Now, this causes a major problem because those once employed people are now jobless and can no longer keep their payments to their mortgage company. And now these mortgage backed securities are going to start imploding on the people that bought them and repeat 2008.
This is just the inherit fallout of these type of securities. I mean i understand their purpose, which is used to get back money to keep the velocity of money up, but no matter the credit score if a person loses their job and can not find work then payments are going to be missed.
this will ultimately lead to a depression.
what saved us last time from a depression was the US " FOUND " weapons of mass destruction and we launched an all-out attack on Iraq. and then when we finally "FOUND" said weapons we then decided to focus our attention on the people that attacked us on 9/11. But, this is not the only time the US used war to re-bound out of a depression, WW1 aka the great war ramped up our economy and we were magically out of a depression and then shortly aft Dub Dub 1 we found ourselves in Dub Dub 2. the pattern is repeated over and over in our history. the cold war got us out of the stink in the mid 80's with the cold war, and gulf war in the 90s.
will the US find Hillary Clinton's Emails in China and now we go to war with china? Who Knows. (this was sarcasm)
I think we need a business savvy executive whether man or woman to be elected as president and get the country back on the rails. We need good monetary policy in place, we need to support small business here in the states to keep big businesses from becoming monopolies and drive prices down. we need more diversity in the economy. Because a more diverse economy = a cheaper place to live.
with all of that being said I forsee dollar to continue to get more and more expensive with the minimum being 12X.xx, median being in the 14X.xx and the maximum being somewhere around 15X.xx. I see interest rates forcing everyone's hand to show what their hiding. I see weak businesses going under, smart strong businesses staying afloat and will grow exponentially when the storm passes.

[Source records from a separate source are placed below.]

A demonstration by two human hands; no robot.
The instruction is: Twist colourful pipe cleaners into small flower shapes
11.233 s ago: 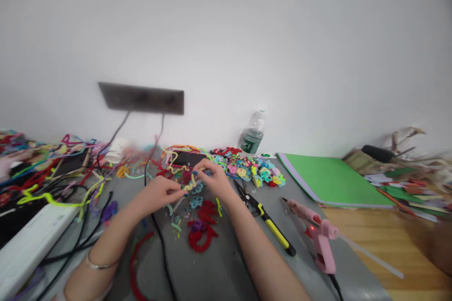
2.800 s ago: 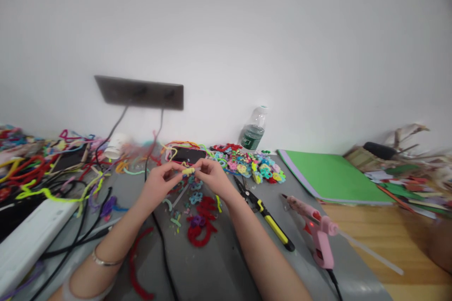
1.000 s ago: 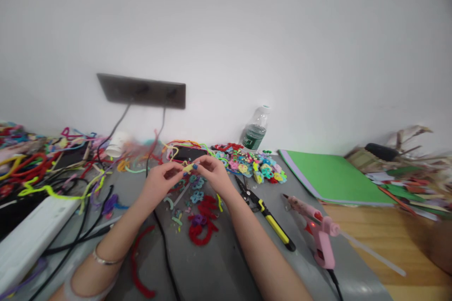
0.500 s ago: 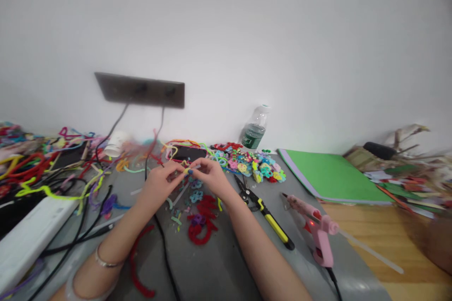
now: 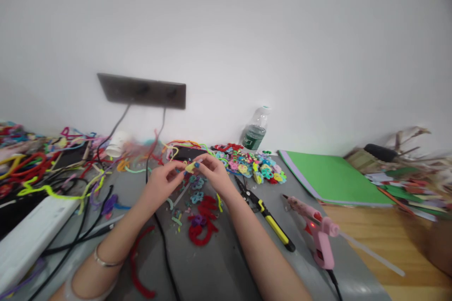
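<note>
- Left hand [image 5: 158, 187] raised since earliest frame, now roughly level with right hand [image 5: 214, 176].
- Both pinching yellow piece [image 5: 190, 167] between my fingertips.
- Blue flower [image 5: 197, 197] just nearside; pliers [image 5: 275, 229], then glue gun [image 5: 324, 242], to my right hand's right.

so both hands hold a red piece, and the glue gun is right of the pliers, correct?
Nearly: the piece between the left hand and right hand is yellow, not red, as the head view shows. The glue gun is indeed right of the pliers.
</note>
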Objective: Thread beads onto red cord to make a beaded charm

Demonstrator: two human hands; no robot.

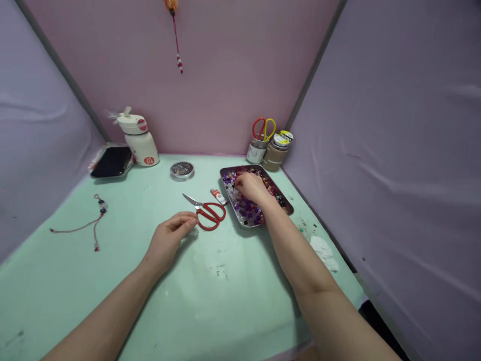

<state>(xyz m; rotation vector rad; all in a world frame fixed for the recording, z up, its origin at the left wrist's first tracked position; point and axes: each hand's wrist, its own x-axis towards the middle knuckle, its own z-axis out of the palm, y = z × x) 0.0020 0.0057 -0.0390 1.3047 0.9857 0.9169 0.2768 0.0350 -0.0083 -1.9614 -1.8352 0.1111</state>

another potential thing is that the FED might think they over extended and might bump interest rates down or keep them the same for a brief time (this is a temporary fix), but I still see them raising rates to get back to 2%.
this is not financial advice, but my play book is to continue to sit on liquid cash and I would say a good indicator for me to jump back in is to see 4 or 5 maybe even 6 Fed meetings where the interest rates remain unchanged or begin to drop consecutively. So gather all your pennies, begin to live lean, and when the fed begins to keep interest rates unchanged begin to look at who is still walking around Wall St. and think about investing with them.
i do think if the US votes with their intelligence and not their emotions we can avoid all of what I wrote. and I truly do hope I am wrong!
@TayFx crazy to see man how two years ago we were called perma-bears and crazy and now we look like Wall St. prophets. LOL Hope all is well bud! HMU when you get a chance!